YOUR TASK: The required output is the exact run of lines below that opens at the line with "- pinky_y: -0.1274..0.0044" and closes at the line with "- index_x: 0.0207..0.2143".

-------- DATA

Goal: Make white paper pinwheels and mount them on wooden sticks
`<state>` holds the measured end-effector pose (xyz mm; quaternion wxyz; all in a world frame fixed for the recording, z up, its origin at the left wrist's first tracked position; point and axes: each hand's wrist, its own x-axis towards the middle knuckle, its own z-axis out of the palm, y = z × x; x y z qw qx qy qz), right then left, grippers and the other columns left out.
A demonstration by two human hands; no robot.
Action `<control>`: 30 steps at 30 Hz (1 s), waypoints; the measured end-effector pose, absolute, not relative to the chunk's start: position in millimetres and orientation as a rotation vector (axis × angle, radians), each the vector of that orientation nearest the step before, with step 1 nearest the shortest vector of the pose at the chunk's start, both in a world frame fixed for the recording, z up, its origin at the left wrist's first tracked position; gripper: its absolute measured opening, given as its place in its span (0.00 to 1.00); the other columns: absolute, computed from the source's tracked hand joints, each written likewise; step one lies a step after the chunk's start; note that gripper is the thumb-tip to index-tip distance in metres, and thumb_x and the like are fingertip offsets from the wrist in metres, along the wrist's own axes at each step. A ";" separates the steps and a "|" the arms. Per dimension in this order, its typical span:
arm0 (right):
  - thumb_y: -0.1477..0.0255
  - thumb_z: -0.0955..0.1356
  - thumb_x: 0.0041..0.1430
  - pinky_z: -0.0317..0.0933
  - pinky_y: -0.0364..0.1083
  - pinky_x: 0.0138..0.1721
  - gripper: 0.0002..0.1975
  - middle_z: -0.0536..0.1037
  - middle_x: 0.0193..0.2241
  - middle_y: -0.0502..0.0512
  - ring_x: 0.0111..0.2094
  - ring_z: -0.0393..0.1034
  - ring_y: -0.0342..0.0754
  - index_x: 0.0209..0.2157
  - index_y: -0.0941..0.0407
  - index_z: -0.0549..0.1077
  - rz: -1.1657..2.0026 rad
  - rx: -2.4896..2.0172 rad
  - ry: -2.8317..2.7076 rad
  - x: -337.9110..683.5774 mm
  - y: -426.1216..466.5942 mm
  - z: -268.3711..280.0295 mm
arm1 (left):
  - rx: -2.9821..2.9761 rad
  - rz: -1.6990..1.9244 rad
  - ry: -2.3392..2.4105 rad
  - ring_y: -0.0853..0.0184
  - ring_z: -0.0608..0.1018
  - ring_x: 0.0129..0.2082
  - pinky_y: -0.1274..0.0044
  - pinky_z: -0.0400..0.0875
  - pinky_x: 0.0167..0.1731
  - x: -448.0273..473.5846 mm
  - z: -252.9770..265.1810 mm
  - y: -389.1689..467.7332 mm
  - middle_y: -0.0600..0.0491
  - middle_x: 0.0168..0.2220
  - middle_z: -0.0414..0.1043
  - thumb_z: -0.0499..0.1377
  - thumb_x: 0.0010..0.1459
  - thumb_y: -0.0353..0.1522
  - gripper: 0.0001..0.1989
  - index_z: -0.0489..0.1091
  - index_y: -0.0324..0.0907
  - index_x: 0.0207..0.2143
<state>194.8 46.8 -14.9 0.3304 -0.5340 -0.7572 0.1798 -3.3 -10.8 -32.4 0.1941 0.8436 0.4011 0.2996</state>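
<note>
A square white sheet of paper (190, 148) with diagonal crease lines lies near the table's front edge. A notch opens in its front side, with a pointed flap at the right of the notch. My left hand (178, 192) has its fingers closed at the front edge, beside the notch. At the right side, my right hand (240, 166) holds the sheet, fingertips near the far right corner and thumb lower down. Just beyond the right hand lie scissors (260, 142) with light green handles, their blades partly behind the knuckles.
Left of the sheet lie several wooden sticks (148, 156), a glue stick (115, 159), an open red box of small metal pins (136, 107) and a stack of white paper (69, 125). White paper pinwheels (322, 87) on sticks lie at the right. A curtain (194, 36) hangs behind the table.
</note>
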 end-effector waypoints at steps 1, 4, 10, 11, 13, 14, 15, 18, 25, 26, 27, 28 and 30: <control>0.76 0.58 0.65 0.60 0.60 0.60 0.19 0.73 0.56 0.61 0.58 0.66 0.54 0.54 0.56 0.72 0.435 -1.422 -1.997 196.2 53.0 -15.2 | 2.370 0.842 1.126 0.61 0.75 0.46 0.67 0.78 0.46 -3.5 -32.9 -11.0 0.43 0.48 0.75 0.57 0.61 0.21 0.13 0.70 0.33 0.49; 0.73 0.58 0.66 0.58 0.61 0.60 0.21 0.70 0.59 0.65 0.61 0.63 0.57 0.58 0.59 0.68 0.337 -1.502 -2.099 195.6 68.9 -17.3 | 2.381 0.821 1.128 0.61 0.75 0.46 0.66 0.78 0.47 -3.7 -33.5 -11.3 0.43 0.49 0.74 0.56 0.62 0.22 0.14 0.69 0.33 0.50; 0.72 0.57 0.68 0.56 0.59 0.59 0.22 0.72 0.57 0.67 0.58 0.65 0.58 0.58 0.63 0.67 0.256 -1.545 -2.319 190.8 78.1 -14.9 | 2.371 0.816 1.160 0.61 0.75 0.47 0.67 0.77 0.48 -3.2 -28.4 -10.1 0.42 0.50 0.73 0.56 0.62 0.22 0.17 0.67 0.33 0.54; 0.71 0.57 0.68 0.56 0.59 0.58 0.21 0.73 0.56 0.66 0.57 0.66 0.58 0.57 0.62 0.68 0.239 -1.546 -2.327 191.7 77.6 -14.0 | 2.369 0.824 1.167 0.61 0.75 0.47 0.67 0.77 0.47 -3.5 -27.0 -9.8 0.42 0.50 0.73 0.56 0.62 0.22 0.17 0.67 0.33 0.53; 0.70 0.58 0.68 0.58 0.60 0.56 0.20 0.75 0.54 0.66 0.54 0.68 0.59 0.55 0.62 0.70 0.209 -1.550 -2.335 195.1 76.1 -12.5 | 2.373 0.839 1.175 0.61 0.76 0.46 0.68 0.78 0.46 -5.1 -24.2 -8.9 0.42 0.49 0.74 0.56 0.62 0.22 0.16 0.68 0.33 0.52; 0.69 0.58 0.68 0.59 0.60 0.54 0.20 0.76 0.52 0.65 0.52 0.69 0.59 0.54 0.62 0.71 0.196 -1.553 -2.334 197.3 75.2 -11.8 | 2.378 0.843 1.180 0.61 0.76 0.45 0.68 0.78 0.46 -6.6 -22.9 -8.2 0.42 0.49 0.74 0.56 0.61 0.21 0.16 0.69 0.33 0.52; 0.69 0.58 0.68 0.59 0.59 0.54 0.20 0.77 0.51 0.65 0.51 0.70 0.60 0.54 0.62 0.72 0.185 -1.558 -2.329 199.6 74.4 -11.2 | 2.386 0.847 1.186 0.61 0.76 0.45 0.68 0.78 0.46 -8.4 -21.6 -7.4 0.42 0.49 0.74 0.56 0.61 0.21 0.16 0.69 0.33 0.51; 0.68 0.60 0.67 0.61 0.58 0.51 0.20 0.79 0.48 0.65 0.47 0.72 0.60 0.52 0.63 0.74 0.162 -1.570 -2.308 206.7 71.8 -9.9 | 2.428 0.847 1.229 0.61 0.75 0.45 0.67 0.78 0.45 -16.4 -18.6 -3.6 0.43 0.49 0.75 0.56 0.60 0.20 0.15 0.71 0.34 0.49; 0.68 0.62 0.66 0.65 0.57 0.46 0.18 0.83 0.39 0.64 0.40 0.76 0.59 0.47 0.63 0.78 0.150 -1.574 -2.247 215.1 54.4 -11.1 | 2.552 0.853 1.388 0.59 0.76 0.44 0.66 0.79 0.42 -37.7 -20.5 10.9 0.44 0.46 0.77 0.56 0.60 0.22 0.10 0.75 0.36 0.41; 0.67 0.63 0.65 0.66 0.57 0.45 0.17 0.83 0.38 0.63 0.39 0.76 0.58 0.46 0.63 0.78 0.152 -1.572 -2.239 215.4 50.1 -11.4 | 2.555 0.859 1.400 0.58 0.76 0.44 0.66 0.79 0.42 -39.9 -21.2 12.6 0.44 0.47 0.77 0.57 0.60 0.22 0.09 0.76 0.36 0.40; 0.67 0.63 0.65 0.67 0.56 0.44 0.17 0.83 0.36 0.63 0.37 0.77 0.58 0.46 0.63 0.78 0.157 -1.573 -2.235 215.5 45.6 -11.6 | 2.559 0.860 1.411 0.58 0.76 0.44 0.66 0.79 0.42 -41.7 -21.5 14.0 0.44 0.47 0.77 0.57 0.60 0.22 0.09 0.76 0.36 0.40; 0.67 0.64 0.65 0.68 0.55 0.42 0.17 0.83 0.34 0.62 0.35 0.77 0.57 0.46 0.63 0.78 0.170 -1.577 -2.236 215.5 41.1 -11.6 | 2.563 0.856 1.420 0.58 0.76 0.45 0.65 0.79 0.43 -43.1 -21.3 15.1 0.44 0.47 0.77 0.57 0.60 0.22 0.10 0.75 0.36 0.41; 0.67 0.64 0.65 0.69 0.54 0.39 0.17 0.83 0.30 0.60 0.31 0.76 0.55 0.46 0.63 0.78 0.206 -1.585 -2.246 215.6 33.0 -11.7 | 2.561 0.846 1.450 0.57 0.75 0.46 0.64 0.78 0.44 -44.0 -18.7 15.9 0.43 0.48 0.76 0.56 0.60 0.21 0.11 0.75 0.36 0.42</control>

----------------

EXERCISE ANSWER:
  - pinky_y: -0.1274..0.0044
  - pinky_z: -0.0400..0.0875
  - pinky_x: 0.0167..0.1731
  - x: -448.0273..473.5846 mm
  - z: -252.9770..265.1810 mm
  - y: -389.1689..467.7332 mm
  - middle_y: -0.0600..0.0491
  - middle_x: 0.0168..0.2220
  - middle_z: -0.0414..0.1043
  - thumb_z: -0.0499..0.1377
  - thumb_x: 0.0010..0.1459
  - thumb_y: -0.0353..0.1522
  - gripper: 0.0001..0.1989
  - index_z: -0.0489..0.1091
  - index_y: -0.0324..0.0907
  - index_x: 0.0207..0.2143

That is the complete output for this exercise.